Louise Bourgeois: Selected Prints
Frith Street Gallery is pleased to announce a show of selected prints by Louise Bourgeois.
For over half a century Bourgeois has produced a vast and complex body of work possessing a potent and distinctive vision. At the age of eighty four she continues to produce some of her most accomplished and emotionally charged work to date.
The major feature of this show is the Triptych for the Red Rooms, a three part aquatint with drypoint and engraving.
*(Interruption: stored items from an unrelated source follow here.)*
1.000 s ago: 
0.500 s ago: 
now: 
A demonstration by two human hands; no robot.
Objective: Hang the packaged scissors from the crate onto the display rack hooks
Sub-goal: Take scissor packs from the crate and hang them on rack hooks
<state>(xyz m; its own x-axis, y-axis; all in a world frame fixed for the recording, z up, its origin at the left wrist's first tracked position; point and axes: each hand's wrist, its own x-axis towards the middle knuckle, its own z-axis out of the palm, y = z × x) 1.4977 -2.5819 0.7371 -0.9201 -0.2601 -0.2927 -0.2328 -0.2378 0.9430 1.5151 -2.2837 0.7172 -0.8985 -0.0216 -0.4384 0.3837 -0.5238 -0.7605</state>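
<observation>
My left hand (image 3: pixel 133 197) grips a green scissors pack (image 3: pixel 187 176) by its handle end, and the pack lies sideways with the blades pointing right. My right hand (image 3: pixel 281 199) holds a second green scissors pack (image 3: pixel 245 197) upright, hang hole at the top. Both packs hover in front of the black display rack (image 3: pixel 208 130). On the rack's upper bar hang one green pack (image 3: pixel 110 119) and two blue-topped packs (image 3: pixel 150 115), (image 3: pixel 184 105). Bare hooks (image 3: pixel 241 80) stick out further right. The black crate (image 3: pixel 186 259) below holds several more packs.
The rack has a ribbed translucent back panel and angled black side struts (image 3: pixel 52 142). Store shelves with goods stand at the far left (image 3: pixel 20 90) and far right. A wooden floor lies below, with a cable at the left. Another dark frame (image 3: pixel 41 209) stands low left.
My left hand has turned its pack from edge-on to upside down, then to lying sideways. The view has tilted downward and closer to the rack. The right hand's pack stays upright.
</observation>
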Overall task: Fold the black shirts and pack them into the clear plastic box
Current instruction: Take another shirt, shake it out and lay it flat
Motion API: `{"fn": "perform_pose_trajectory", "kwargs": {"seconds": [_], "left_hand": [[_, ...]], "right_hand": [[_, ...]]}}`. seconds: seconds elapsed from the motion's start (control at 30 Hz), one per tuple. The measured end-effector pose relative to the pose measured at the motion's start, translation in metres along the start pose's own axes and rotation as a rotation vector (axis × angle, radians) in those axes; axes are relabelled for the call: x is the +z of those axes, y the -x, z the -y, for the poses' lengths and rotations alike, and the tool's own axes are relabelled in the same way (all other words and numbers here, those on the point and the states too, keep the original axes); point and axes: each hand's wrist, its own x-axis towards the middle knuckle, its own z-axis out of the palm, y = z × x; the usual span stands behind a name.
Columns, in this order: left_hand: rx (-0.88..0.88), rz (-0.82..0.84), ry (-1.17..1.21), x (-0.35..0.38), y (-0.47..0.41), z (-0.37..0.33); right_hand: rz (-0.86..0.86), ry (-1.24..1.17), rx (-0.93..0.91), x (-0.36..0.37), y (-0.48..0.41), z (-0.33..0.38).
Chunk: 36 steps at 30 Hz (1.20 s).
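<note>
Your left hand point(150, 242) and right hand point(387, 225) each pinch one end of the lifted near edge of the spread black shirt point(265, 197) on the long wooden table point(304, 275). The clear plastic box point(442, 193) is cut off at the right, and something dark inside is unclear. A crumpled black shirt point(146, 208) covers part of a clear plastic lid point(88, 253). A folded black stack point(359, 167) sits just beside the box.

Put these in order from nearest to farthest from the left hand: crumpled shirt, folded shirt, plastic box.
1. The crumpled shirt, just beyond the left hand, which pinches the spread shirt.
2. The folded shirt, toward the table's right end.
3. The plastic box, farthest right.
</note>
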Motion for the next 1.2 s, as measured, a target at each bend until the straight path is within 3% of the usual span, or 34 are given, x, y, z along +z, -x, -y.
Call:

The Red Rooms, concurrently on show in the Tate’s Rites of Passage exhibition and the culmination in a series of Cells that Bourgeois has created since 1992, are a reference both to the human body and a prison. Each room embodies the alternately harmonious and confusing relationship between the child and the parents.
Like The Red Rooms, the Triptych is an emotional narrative evoking a child’s ambivalent tie to its parents. The central panel shows a female figure; her body is developed but her umbilical cord is still intact. She appears to be escaping her parents who stand left and right. The same hysterically arched figure struggles with her father in the right panel, and with her mother in the left. However, in contrast to The Red Rooms, the Triptych is printed in blue, a calming colour.
Bourgeois’ memories of her own childhood and her identity as a mother are similarly reflected in An Autobiographical Series (1994), a set of 14 etchings which charts her own birth and childhood and recounts her unique life story. The phsychosexual drama of the early years of her life is explored here with a lucidity and directness that only a distance from the past can provide.